In the same article, Klein emphasizes that to combat the climate crisis, the U.S. will have to abandon the enduring laissez-faire economic style created during the ‘80s and “[shred] the free-market ideology that has dominated the global economy for more than three decades.”

In the opening of Klein’s book On Fire (a read that I would highly recommend), she writes that the deadly impacts of capitalism and its effects on the environment “were impossible to deny; it was simply argued that they were the necessary costs of a system that was creating so much wealth that the benefits would eventually trickle down to improve the lives of nearly everyone on the planet. 

What has happened instead,” Klein says “is that the indifference to life … has instead trickled up to swallow our entire planet, turning fertile lands into salt flats, beautiful islands into rubble, and draining once vibrant reefs of their life and color.”

Instead of bringing untold wealth and status to millions of people, the world’s economic system has destroyed our world and put unimaginable amounts of wealth into the pockets of a handful of very cruel and merciless rulers, companies, and billionaires. 

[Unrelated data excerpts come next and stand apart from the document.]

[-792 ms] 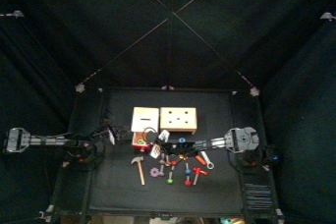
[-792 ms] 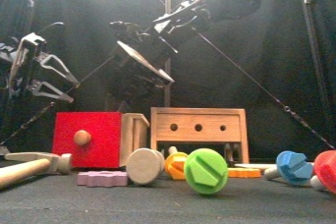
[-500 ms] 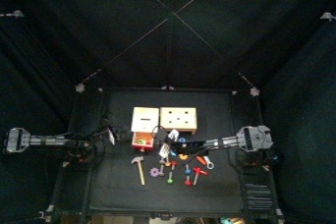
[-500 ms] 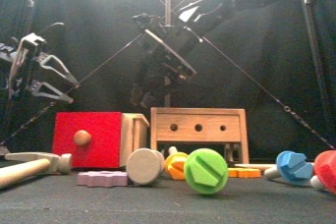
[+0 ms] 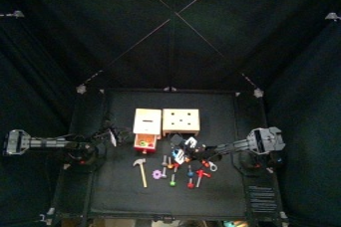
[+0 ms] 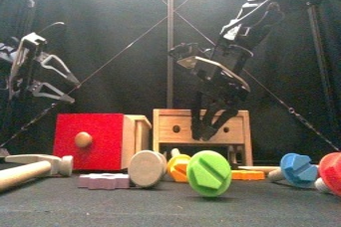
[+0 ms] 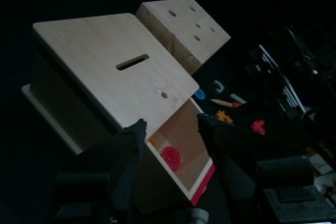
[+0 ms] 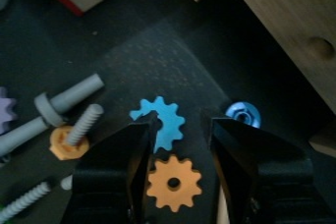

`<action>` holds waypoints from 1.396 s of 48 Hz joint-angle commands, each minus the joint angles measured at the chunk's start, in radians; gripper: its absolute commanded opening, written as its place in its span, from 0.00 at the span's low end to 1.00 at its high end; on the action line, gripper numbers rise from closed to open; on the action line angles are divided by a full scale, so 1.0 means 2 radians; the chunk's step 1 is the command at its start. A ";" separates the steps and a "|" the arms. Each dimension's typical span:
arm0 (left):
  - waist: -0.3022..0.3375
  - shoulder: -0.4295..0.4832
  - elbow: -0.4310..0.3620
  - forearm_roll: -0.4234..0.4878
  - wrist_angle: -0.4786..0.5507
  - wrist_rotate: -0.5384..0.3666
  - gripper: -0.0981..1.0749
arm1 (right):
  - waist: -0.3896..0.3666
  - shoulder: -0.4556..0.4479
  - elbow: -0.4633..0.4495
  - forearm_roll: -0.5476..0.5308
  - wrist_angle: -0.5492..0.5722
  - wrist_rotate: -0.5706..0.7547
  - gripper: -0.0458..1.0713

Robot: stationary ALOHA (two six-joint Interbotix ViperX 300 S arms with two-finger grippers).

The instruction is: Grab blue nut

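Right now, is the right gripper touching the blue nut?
Apart. The right wrist view shows the open right gripper hovering above the table, with the blue nut lying beyond one jaw.

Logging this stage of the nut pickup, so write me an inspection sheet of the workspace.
Surface: black table, toys spread across it.
Job's things: blue nut on the table beside the wooden box, not held.
Clutter: blue gear, orange gear, green screw, red box, hammer.
Grippers: right claw open over the gears; left claw near the red box, state unclear.
Cables: nothing seen.
Surroundings: black curtains.
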 commanded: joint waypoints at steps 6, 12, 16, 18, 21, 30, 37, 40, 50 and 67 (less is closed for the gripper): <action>0.001 0.000 -0.010 0.002 -0.002 0.001 0.80 | -0.017 -0.015 0.005 0.000 0.005 0.000 0.86; 0.002 -0.001 -0.009 0.002 -0.002 0.001 0.80 | -0.025 -0.014 0.014 0.003 0.001 0.000 0.89; 0.002 0.000 -0.008 0.002 -0.002 0.001 0.80 | -0.028 -0.012 0.020 0.005 -0.002 0.000 0.89; 0.002 -0.001 -0.008 0.002 -0.002 0.001 0.80 | -0.030 -0.012 0.023 0.005 -0.004 0.000 0.89; 0.003 0.000 -0.008 0.002 -0.002 0.001 0.80 | -0.035 -0.009 0.027 0.007 -0.012 0.000 0.89; 0.005 0.000 -0.008 0.002 -0.002 0.001 0.80 | -0.057 -0.005 0.037 0.007 -0.054 -0.001 0.89; 0.005 -0.001 -0.007 0.002 -0.002 0.001 0.80 | -0.069 -0.001 0.045 0.007 -0.064 -0.002 0.89; 0.004 0.000 -0.006 0.002 -0.002 0.000 0.80 | -0.071 0.001 0.050 0.007 -0.065 -0.002 0.89; 0.008 0.000 -0.006 0.002 -0.002 0.001 0.80 | -0.071 0.004 0.054 0.008 -0.082 -0.001 0.89; 0.009 0.000 -0.006 0.001 -0.002 0.001 0.80 | -0.071 0.023 0.053 0.008 -0.090 -0.002 0.89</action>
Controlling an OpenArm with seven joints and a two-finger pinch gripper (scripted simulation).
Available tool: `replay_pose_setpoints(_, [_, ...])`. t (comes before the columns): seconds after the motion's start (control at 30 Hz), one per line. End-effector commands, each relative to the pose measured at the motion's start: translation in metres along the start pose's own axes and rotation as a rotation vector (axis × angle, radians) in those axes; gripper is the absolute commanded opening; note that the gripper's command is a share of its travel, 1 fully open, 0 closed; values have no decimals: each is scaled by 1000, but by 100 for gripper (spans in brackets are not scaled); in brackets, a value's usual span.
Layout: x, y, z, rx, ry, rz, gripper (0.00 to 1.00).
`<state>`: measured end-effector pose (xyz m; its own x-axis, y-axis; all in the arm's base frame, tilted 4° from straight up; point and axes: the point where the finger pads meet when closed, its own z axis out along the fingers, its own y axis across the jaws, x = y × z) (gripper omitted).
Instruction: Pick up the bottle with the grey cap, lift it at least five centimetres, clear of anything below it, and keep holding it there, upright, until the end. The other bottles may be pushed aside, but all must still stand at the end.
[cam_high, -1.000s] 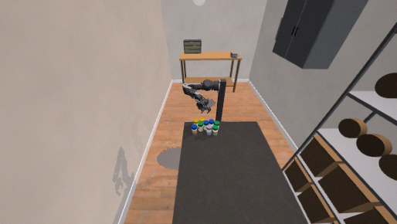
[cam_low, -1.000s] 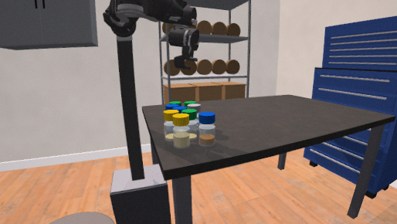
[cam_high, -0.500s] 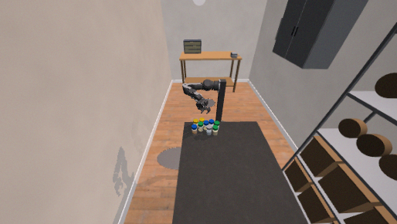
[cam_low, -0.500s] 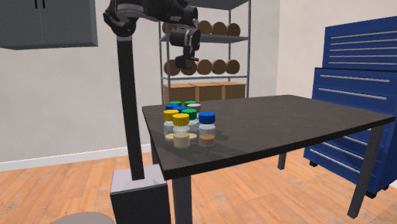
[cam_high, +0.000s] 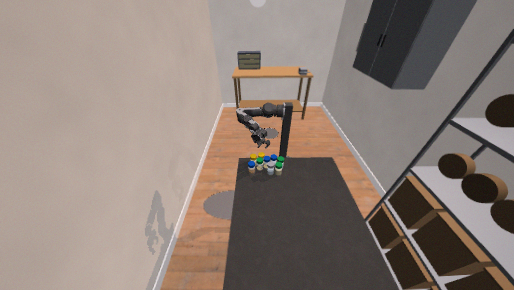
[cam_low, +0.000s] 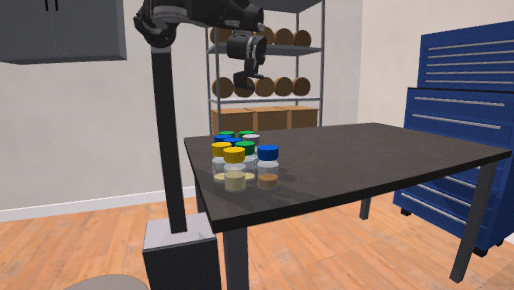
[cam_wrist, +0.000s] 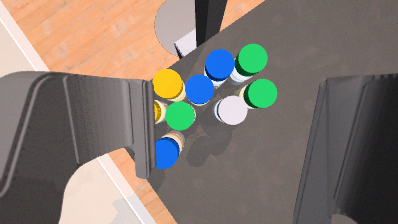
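Grey-cap bottle (cam_wrist: 233, 110) stands upright on the dark table (cam_low: 350, 150), inside a tight cluster at the corner nearest the arm's mast. In the wrist view it sits on the right side of the cluster, just beside a green-cap bottle (cam_wrist: 262, 93) and near another green-cap one (cam_wrist: 180, 115). From the exterior view only its cap (cam_low: 251, 136) shows, at the back of the group behind the front row.

Cluster count from the wrist view: 1 grey, 3 green, 3 blue, 2 yellow, so 9 bottles, all standing. Third green (cam_wrist: 251, 58) is at the far end next to a blue (cam_wrist: 219, 64); a second blue (cam_wrist: 199, 89) sits mid-cluster, a third blue (cam_wrist: 165, 153) sits at the table edge. One yellow (cam_wrist: 167, 83) is fully visible, the other (cam_wrist: 158, 111) is half hidden behind the gripper finger (cam_wrist: 90, 120). Bottles are clear with tan or pale fill at the bottom.

Gripper (cam_low: 247, 76) hangs well above the cluster, pointing down, touching nothing. Fingers parted about halfway, nothing between them.

Table: matte dark grey top, grey legs. Arm mounted on a black mast (cam_low: 165, 140) rising from a box base (cam_low: 180, 250) on the floor just beside the table corner.

Room: wood plank floor, plain light walls, white baseboard. Metal shelf rack (cam_low: 321, 60) holding round wooden logs on two levels and three brown boxes below. Blue tool cabinet (cam_low: 465, 125) by the table's far side. Grey wall cabinet (cam_low: 60, 30). Wooden side table (cam_high: 272, 74) at the far end with a small drawer box (cam_high: 249, 59) on top.
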<state>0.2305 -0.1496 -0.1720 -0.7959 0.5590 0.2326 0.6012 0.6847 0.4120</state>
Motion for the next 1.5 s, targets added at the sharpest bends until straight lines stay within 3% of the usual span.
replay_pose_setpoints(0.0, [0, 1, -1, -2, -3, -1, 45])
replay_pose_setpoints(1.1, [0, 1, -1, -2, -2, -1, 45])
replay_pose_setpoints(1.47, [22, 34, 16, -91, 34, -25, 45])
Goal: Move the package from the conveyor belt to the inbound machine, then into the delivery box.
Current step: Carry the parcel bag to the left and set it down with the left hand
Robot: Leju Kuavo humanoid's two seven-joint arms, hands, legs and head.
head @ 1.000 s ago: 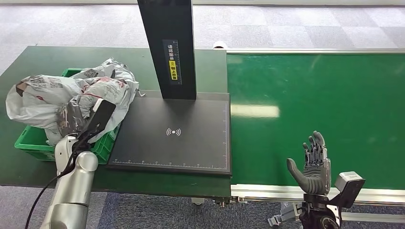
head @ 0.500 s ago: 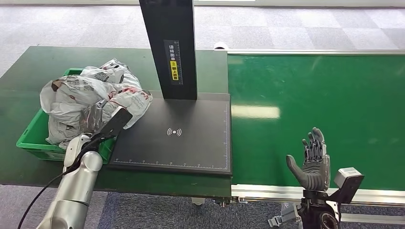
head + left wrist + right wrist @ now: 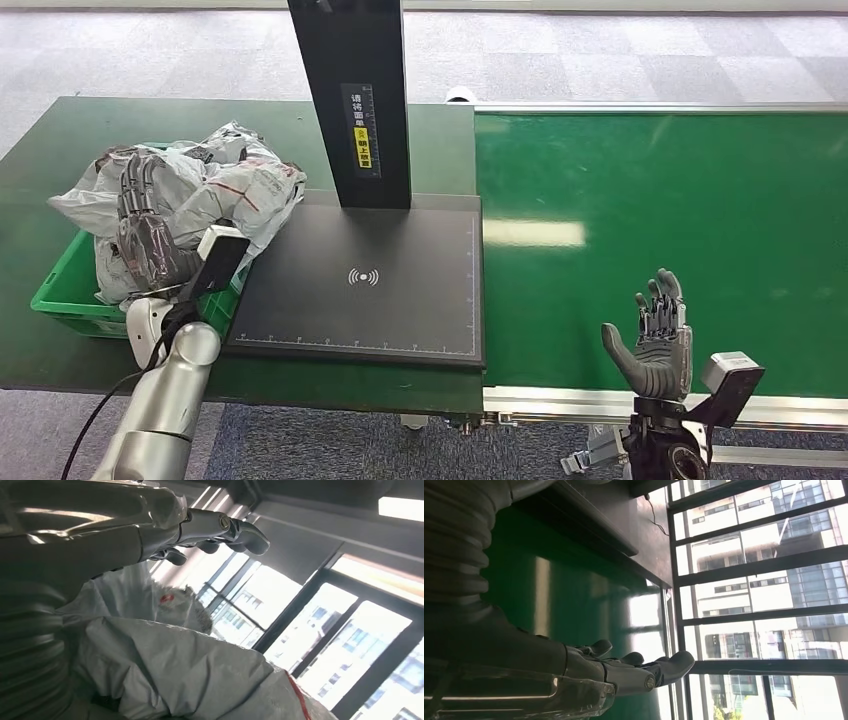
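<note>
The left robot hand [image 3: 140, 225] rests open-fingered against the package [image 3: 215, 190] heaped in the green delivery box [image 3: 62, 290]; the right robot hand [image 3: 655, 345] hovers open over the conveyor belt's [image 3: 660, 200] near edge.

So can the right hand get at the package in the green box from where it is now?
Probably not. The right hand sits open over the conveyor belt, while the package lies in the green box on the far side of the scanner plate, under the left hand.
</note>
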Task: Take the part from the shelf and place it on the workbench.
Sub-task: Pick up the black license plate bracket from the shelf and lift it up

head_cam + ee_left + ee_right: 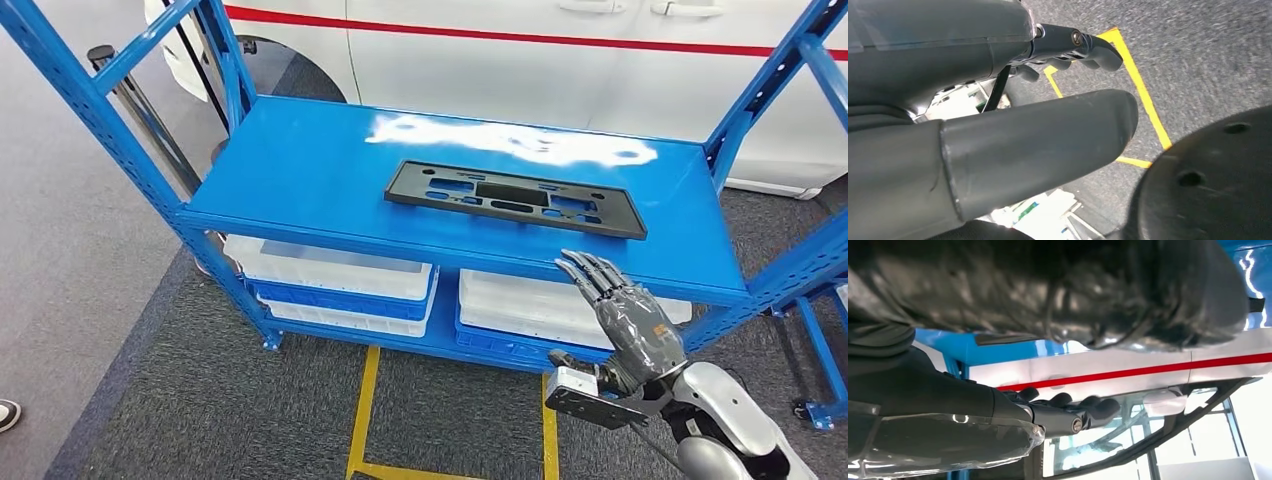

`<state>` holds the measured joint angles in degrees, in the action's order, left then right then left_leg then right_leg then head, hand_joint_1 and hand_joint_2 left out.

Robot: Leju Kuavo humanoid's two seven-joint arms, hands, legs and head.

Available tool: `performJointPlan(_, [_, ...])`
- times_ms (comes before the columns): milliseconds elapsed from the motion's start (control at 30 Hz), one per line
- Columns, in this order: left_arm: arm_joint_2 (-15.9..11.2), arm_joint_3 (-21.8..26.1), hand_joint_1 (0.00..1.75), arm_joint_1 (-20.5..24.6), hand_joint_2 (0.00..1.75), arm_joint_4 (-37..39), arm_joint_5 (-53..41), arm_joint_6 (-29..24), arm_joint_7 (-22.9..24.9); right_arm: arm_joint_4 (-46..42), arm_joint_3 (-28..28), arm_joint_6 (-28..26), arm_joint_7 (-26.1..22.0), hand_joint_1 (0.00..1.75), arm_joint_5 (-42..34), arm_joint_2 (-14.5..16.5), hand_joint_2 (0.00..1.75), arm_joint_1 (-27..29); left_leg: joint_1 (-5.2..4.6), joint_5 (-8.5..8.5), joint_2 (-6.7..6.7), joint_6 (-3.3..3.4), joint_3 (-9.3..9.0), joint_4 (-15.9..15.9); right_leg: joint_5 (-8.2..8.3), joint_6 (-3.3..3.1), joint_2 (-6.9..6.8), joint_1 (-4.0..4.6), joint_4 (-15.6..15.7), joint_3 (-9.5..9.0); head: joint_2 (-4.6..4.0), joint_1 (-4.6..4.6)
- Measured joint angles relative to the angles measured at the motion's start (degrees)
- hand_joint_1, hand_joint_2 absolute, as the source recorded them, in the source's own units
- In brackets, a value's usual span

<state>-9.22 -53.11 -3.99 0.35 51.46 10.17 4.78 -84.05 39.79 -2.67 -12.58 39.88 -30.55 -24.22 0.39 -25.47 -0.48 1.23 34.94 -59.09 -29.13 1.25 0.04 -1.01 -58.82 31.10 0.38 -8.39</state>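
Head view: part (515, 198) lies flat mid-shelf (300, 170), untouched. Right hand (625, 315) near the shelf's front edge, fingers (590, 272) released, holding nothing. Left hand (998, 150) hangs over floor, empty, fingers curled. Risk: thin flat part slides instead of lifting.

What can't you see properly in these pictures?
- Head view: the white bins are partly hidden under the blue shelf.
- Head view: the white car is cut off by the top edge.
- Right wrist view: the right hand and its cover hide most of the shelf.
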Motion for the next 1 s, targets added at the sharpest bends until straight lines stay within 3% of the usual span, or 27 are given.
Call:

Klein understands that the system has lied to us and it is time to see through it and take control of our own futures. However, doing so will require more change than ever before. 

A Call to Action

All of Klein’s writings make the same case: climate change is intertwined into every global issue you can think of and capitalism is the major fueler of the crisis. Our culture of consumption also needs to be changed and how people define themselves may need to change too.

Klein is no doomsday writer, however, she conveys the facts clearly. She writes about the magnificent world we could live in once we have confronted the climate crisis and most importantly changed our economic system and consumption habits. 

Personally, Klein’s writing has inspired me to decrease my consumption habits and join the climate fight by becoming part of the Jewish Youth Climate Movement (JYCM). However, her writing has also relieved some of my climate anxiety as I’ve realized that while individual action is important, systemic change is what is really going to build us a livable future. 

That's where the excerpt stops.